Perhaps oddly, she is a very domesticated creature in many ways (although one who does make periodic runs for more exotic sitting rooms.) She had been interviewing her darling father, who of course did not upstage her at the investiture, about his life, for her memoir, before our lunch. Somehow they ended up talking about her and what she was like as a little girl and she was a very odd, obsessive little girl who swept her room every morning and who colour-coded her clothes and shoes. I asked if she still did and she said, no, she didn't colour-code her clothes ... but then she remembered: "Well, actually! I do! I have two wardrobes; one with all my white stuff and the other one has all my coloured stuff. Oh, my God! When you lead a very unstable life, it's a way of keeping order. I mean: Who could live with me? Nobody could live with me." She didn't look remotely displeased by this evidentially just-arrived at notion.
She said: "I mean, God, when you met me, I had nothing! I was broke. What was I doing?
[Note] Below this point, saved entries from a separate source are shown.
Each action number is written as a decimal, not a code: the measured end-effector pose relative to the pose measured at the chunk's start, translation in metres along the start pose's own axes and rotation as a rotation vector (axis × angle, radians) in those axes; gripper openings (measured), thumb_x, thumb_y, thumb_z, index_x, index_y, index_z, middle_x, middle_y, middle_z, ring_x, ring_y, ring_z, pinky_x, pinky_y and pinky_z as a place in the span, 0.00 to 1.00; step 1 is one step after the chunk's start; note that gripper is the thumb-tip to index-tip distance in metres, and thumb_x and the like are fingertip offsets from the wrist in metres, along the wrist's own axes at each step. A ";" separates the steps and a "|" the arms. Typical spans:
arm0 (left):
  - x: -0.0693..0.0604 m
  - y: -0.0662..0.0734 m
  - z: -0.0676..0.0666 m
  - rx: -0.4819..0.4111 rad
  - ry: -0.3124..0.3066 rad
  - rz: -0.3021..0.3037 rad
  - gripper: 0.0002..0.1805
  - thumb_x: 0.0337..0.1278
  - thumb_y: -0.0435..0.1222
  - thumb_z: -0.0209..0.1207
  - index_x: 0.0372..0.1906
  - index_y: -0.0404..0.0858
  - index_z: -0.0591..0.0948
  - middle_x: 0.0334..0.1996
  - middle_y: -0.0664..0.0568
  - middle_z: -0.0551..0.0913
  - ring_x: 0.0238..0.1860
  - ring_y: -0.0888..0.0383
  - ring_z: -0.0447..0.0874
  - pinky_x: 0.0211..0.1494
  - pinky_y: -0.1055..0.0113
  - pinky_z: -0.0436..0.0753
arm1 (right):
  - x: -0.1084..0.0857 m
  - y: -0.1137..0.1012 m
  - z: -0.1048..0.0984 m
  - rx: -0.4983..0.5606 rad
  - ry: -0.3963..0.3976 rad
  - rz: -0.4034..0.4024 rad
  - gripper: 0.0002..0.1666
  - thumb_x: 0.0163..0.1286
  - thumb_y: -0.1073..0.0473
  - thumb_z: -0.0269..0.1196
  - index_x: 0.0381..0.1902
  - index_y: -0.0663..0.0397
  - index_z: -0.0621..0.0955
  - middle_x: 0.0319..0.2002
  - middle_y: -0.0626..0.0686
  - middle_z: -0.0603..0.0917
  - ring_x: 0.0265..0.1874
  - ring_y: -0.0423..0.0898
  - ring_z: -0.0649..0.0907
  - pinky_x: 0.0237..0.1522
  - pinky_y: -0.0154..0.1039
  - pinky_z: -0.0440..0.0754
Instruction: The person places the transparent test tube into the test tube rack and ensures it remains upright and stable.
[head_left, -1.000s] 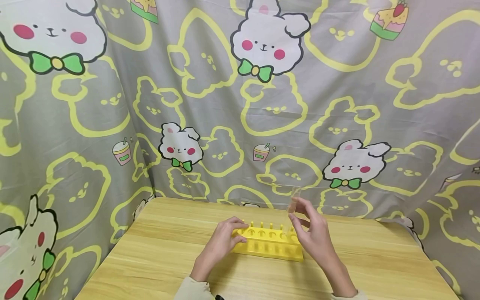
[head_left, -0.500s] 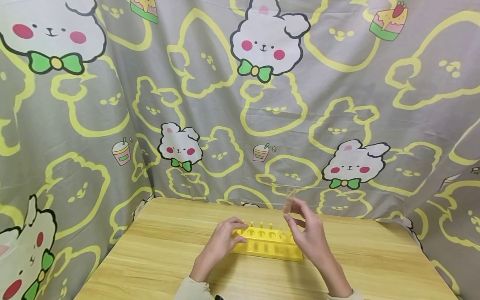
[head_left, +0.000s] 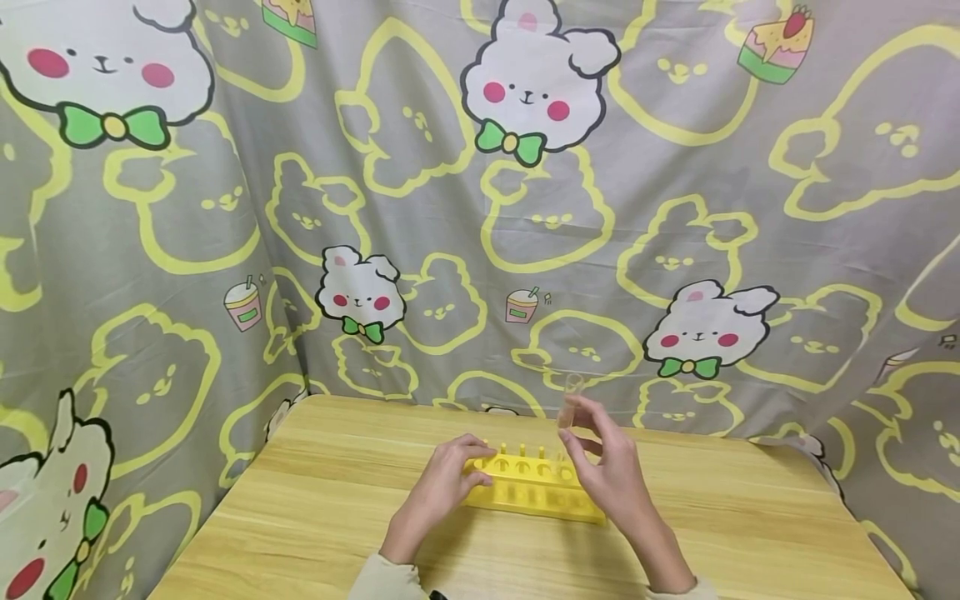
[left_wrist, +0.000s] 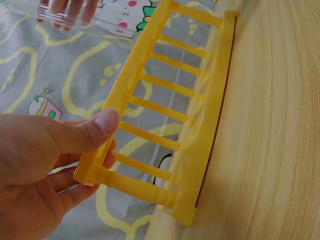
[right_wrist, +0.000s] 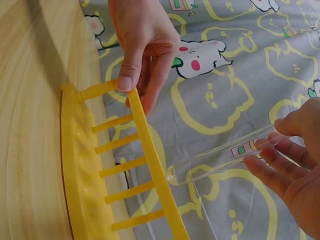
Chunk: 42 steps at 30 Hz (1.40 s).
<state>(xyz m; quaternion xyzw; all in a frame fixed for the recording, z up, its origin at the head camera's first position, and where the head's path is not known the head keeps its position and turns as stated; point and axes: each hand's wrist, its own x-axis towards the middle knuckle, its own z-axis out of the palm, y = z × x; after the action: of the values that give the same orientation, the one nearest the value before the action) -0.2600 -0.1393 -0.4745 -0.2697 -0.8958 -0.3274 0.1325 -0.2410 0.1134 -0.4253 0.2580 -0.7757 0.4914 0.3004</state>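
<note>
A yellow test tube rack stands on the wooden table, with a row of round holes and short pegs along its top. My left hand grips its left end; in the left wrist view the thumb presses on the top bar while fingers curl beneath. Between thumb and fingertips my right hand pinches a clear test tube near its upper end. The tube's rounded bottom is right by the rack's top bar; whether they touch I cannot tell. No tube is visible in the rack.
The wooden table spreads out on both sides of the rack. Behind it and at the sides hangs a grey curtain with rabbit prints, reaching down to the table's back edge.
My right hand has moved a little to the left along the rack, carrying the upright test tube with it. The left hand and the rack have stayed in place.
</note>
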 end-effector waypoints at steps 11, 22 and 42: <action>0.001 -0.001 0.000 0.003 -0.004 0.003 0.20 0.51 0.31 0.74 0.51 0.31 0.87 0.48 0.46 0.86 0.49 0.49 0.86 0.57 0.60 0.87 | 0.000 0.002 0.007 0.050 0.000 -0.016 0.33 0.64 0.78 0.68 0.63 0.51 0.77 0.43 0.47 0.84 0.47 0.50 0.87 0.41 0.37 0.90; 0.000 -0.003 0.000 0.001 -0.002 0.007 0.20 0.51 0.30 0.74 0.51 0.31 0.87 0.48 0.46 0.86 0.50 0.49 0.86 0.57 0.59 0.87 | -0.002 0.003 0.012 0.064 0.010 -0.010 0.32 0.64 0.78 0.69 0.63 0.52 0.78 0.44 0.48 0.84 0.46 0.51 0.87 0.40 0.37 0.91; 0.000 -0.002 0.000 -0.010 -0.010 0.005 0.20 0.52 0.31 0.74 0.52 0.30 0.87 0.49 0.45 0.86 0.50 0.48 0.86 0.58 0.58 0.86 | -0.009 0.011 0.020 0.060 0.035 -0.012 0.24 0.68 0.74 0.68 0.60 0.58 0.79 0.44 0.49 0.86 0.44 0.49 0.87 0.38 0.38 0.91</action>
<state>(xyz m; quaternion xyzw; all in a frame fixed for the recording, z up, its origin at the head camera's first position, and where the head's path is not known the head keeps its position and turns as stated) -0.2611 -0.1406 -0.4759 -0.2741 -0.8943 -0.3300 0.1273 -0.2464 0.0999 -0.4453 0.2628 -0.7537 0.5171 0.3088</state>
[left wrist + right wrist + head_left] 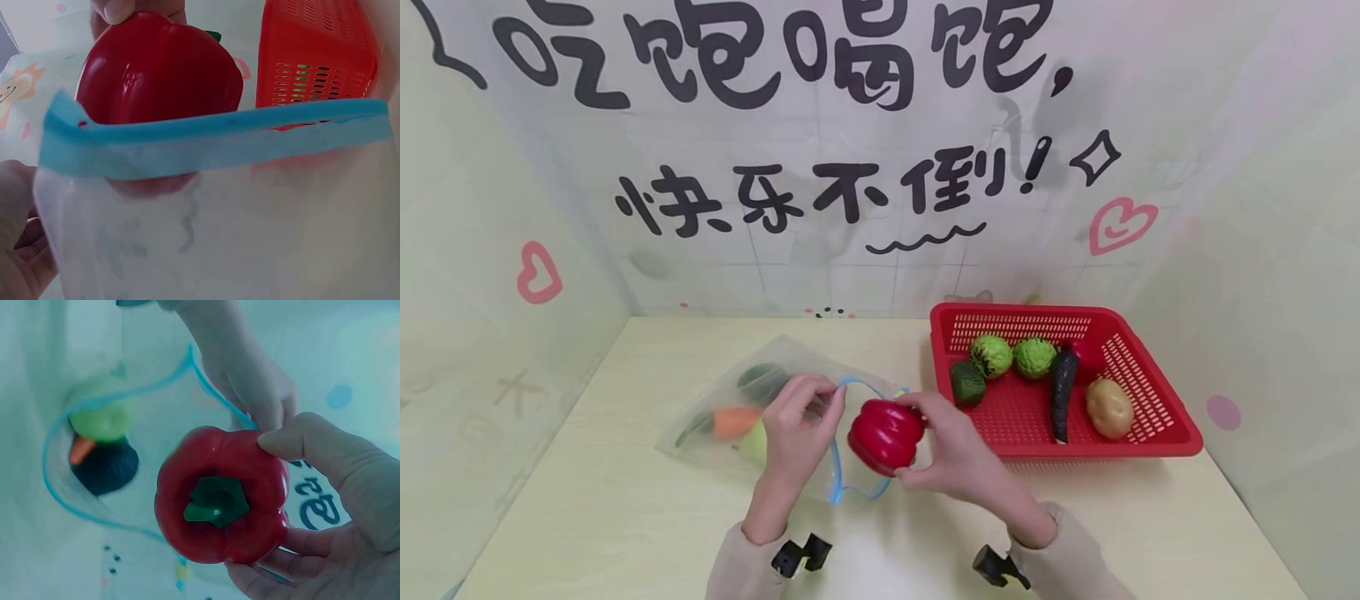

Working in some God forsaken restaurant." I said: "When I knew you ..."
"I was nothing! Or as my brother always says: 'You'll always be nothing to me!"'
What a rat. Look at her now, all gonged up and - I couldn't resist - the face of a dentures company. I said: "What's this about the dentures?"
She said, showing her teeth just a bit: "They're very nice people and the whole principle of the thing is that people who don't have good teeth don't enjoy their food. I'm going to do it again. I love it." But dentures! "I'd put my name on toilet paper if someone asked ... The only stipulation is that it has to say: Kiss My Arse, and I'd like to send a whole free packet to TVNZ." Dear oh dear. And she was doing so well at playing at being royalty, which she says (joke!) she is now that she's been gonged.
Still, unlike her mother, I can say, and really mean it: She's finally done good. And I really am as proud as Punch (or her mother) of her.